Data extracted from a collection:
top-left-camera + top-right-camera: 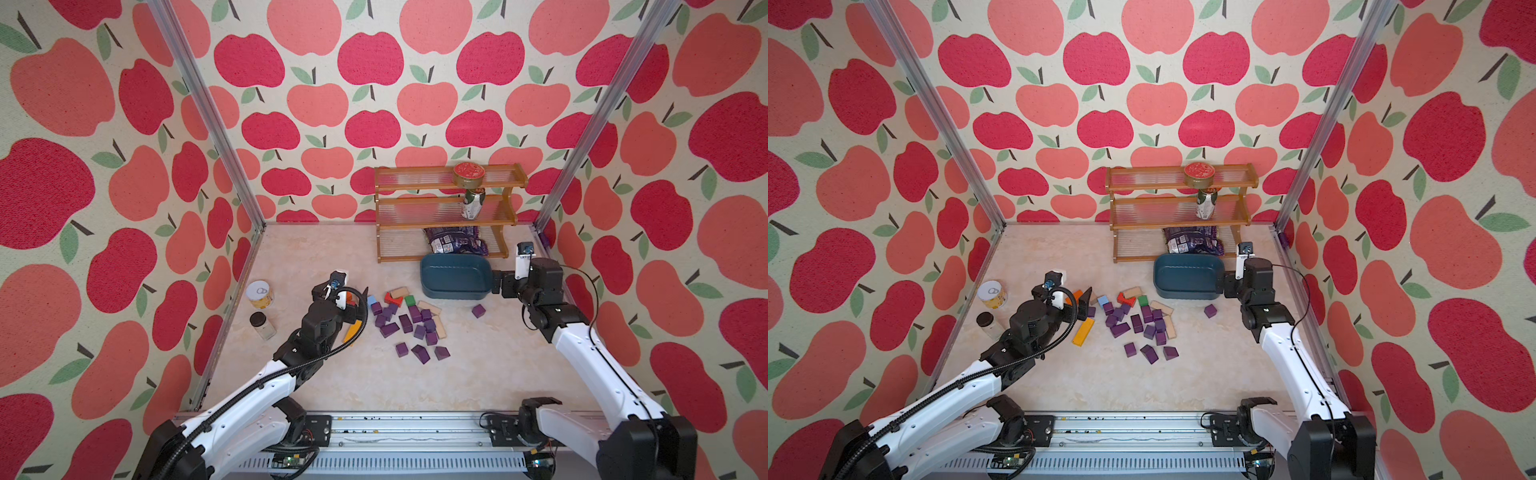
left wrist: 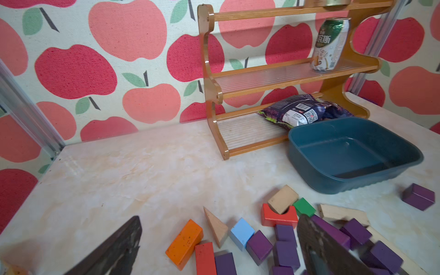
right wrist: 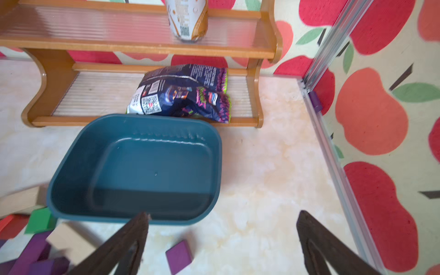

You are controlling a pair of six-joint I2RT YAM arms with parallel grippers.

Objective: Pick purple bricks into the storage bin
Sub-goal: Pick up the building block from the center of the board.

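The left end effector point(image 2: 219, 217) hangs low over the left edge of a heap of small matte dark-purple wooden bricks point(image 1: 409, 328), its two dark fingers spread wide with nothing gripped. The heap lies about midway across the pale marbled table point(image 1: 332, 382). Mixed into it are an orange block point(image 2: 184, 244), a red arch-cut block point(image 2: 267, 216), a light-blue cube point(image 2: 242, 233), a green cube point(image 1: 410, 300), plain tan wooden blocks point(image 1: 430, 308) and a long yellow block point(image 1: 1083, 331). A lone purple brick point(image 1: 478, 311) sits apart to the right, near the front wall of the shallow dark teal plastic storage bin point(image 1: 455, 291). Every purple brick I can see is on the table, outside the bin. The bin stands just behind the heap, right in front of the brown wooden three-tier rack point(image 1: 380, 216). The right end effector point(image 3: 223, 212) waits at the bin's right end, also opened wide and holding nothing; I cannot tell whether it touches the rim. The rack carries a round red-lidded tin point(image 1: 468, 173), a drink can point(image 1: 473, 203) and a purple snack bag point(image 1: 455, 240). By the left wall stand a yellow can point(image 1: 259, 293) and a black-lidded glass jar point(image 1: 262, 326).
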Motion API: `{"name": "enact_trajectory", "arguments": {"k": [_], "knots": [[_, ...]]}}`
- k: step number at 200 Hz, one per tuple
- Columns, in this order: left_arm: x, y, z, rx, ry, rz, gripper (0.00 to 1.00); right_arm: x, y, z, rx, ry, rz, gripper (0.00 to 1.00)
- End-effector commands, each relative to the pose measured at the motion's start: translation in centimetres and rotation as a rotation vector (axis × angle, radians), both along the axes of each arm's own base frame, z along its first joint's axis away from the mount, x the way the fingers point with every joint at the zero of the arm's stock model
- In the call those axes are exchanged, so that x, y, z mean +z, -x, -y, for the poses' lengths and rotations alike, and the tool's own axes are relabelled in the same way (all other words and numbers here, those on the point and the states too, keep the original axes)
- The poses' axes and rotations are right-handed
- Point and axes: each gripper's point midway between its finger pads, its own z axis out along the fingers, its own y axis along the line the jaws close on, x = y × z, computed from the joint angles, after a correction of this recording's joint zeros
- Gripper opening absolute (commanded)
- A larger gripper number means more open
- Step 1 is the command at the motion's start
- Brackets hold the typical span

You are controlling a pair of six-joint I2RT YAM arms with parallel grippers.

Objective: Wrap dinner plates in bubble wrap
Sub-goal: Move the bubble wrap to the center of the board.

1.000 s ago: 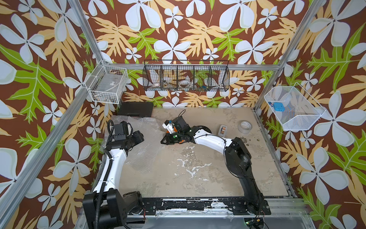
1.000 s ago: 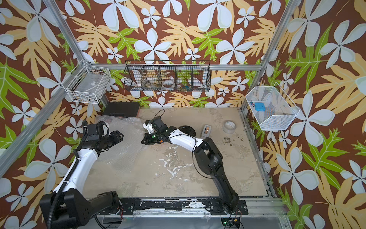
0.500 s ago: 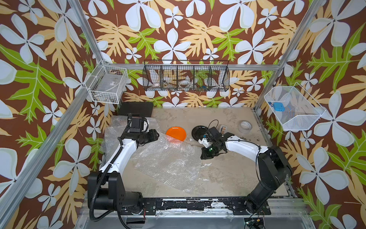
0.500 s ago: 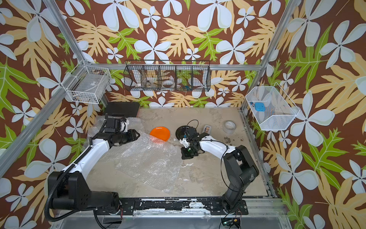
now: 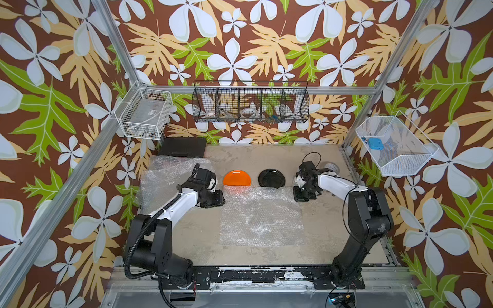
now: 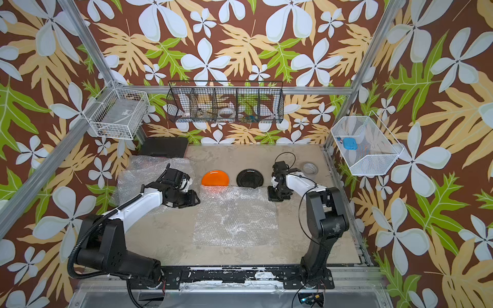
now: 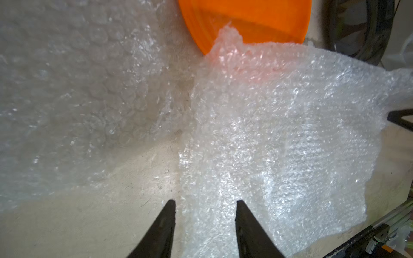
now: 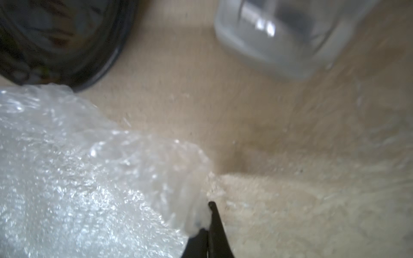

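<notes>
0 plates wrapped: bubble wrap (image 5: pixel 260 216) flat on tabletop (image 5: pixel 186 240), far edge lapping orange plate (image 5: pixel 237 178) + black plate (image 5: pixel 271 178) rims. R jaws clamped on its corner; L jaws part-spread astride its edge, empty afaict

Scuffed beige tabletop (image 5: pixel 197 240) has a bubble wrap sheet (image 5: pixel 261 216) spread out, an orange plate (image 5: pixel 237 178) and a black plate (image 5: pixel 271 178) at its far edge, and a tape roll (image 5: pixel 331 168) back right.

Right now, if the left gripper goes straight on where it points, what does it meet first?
Probably the bubble wrap sheet, its edge just ahead of the left gripper; the orange plate lies beyond. Height is unclear.
</notes>
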Motion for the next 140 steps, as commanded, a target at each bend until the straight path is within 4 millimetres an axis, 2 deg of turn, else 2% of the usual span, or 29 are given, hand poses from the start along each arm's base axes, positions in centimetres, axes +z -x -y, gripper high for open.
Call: {"name": "enact_trajectory", "arguments": {"k": [1,5,9,19,27,41,61,77,92,108,140], "knots": [[0.2,0.8,0.9,-0.021,0.047,-0.026,0.46,0.2,-1.3,0.9,-0.049,0.053,0.031,0.0],[0.3,0.8,1.0,-0.021,0.048,-0.024,0.46,0.3,-1.4,0.9,-0.055,0.054,0.034,0.0],[0.4,0.7,1.0,-0.021,0.049,-0.023,0.46,0.4,-1.4,0.9,-0.06,0.056,0.037,0.04],[0.9,0.4,1.1,-0.017,0.052,-0.01,0.46,0.6,-1.5,1.2,-0.071,0.065,0.045,0.17],[1.4,-0.1,1.3,-0.014,0.056,0.001,0.46,1.1,-1.6,1.5,-0.082,0.085,0.059,0.34],[2.5,-1.0,1.9,-0.012,0.07,0.028,0.46,2.3,-2.0,2.2,-0.097,0.124,0.096,0.46],[3.7,-2.3,3.6,-0.029,0.096,0.065,0.46,4.7,-3.2,1.1,-0.102,0.051,0.171,0.47],[3.6,-2.9,5.4,-0.055,0.104,0.067,0.46,6.2,-3.7,-2.0,-0.082,-0.133,0.211,0.46],[2.6,-2.9,7.1,-0.085,0.096,0.05,0.45,6.8,-3.5,-5.4,-0.031,-0.297,0.212,0.46],[1.3,-2.7,8.5,-0.114,0.071,0.04,0.45,5.8,-2.9,-7.4,-0.01,-0.392,0.168,0.46],[-2.8,-0.9,8.7,-0.129,0.017,-0.041,0.44,1.6,-1.1,-7.0,-0.053,-0.381,0.081,0.44]]}}
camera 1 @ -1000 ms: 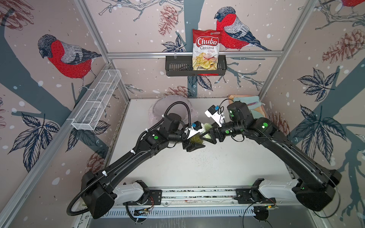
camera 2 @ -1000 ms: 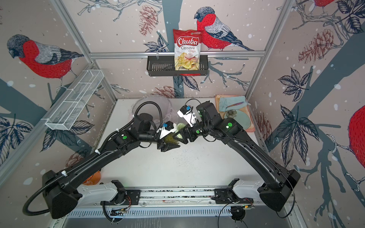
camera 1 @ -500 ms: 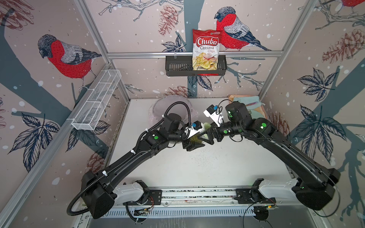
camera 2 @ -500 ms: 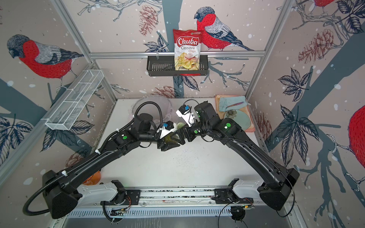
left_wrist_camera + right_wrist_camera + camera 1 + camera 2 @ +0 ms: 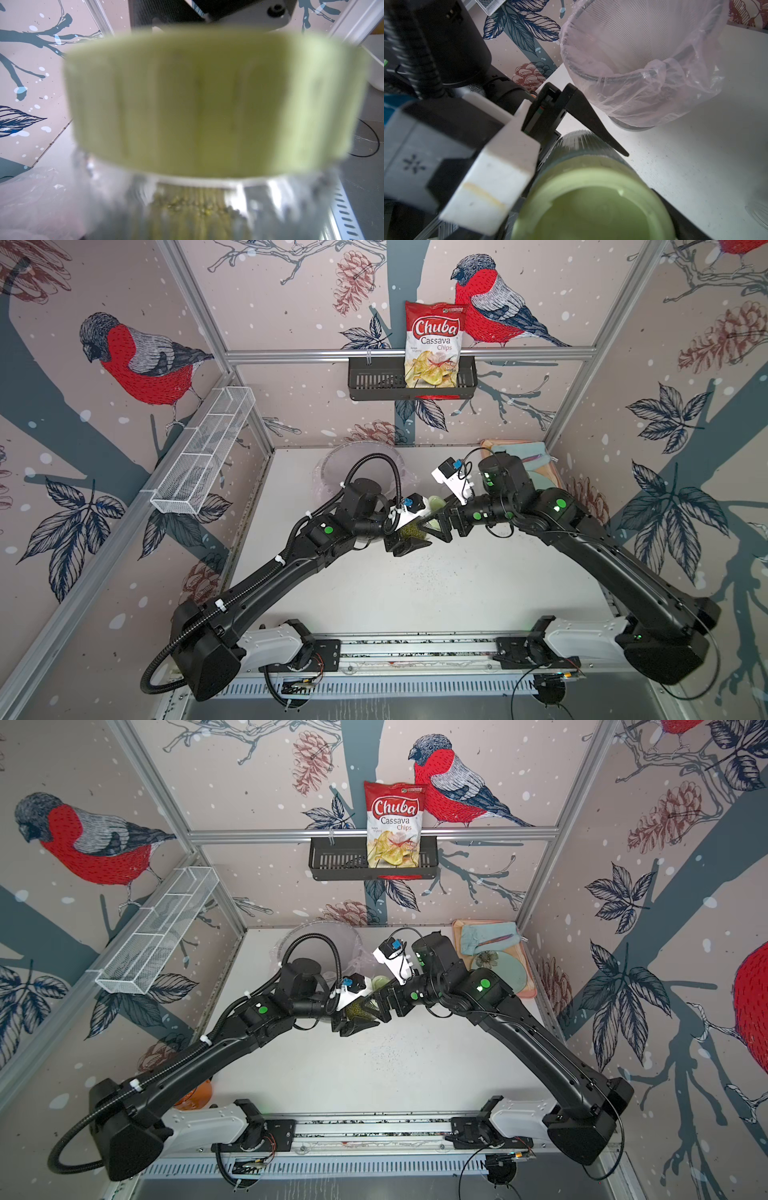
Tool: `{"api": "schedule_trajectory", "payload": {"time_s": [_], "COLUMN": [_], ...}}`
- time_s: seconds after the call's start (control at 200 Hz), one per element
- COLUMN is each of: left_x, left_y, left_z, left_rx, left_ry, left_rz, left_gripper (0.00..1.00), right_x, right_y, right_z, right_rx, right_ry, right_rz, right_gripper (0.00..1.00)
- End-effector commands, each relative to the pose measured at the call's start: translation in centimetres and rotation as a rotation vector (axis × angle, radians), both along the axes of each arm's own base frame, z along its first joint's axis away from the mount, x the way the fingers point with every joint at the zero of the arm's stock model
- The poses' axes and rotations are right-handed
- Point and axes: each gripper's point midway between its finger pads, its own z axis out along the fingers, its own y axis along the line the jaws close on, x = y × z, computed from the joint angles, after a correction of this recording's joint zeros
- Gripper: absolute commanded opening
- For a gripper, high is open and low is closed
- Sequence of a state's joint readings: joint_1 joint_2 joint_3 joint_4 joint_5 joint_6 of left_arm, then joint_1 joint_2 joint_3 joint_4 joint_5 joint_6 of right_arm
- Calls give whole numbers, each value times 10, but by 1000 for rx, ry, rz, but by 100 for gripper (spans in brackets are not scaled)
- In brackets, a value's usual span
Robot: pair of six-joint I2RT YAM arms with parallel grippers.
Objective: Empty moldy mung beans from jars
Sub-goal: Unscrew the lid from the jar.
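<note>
A ribbed glass jar [image 5: 579,141] with a pale green plastic lid [image 5: 591,207] is held tilted, clamped in the left end effector [image 5: 415,536], just in front of a wire-mesh bin [image 5: 600,78] lined with crinkled pink film. Tiny olive mung beans [image 5: 187,204] show inside. The right end effector [image 5: 437,526] straddles the lid; whether it presses cannot be told. Black specks [image 5: 419,572] dot the white surface [image 5: 457,605] before the bin.

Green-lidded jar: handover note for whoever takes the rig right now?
Left gripper: shut on the body of the ribbed clear glass jar.
Right gripper: jaws straddle its pale green lid; gripping or not, unclear.
Olive-green mung beans inside the jar; mesh bin with pinkish bag liner at the table's back.
Done: jar grasped, lid on. Left: lid off, beans into bin, repeat for the rest.
</note>
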State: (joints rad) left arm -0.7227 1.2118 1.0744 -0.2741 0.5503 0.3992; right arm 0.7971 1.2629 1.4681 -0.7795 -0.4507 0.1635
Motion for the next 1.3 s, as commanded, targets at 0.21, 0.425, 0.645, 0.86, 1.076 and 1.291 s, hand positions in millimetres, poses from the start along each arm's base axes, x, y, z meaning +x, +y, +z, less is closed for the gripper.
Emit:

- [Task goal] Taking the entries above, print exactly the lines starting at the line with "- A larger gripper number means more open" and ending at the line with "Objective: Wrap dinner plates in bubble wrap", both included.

- [Expected answer]
- A larger gripper number means more open
- Step 1 is the command at the motion's start
- Brackets hold the typical span

You are controlling a pair of six-joint I2RT YAM arms with parallel grippers.

Objective: Wrap dinner plates in bubble wrap

This exercise is now finished.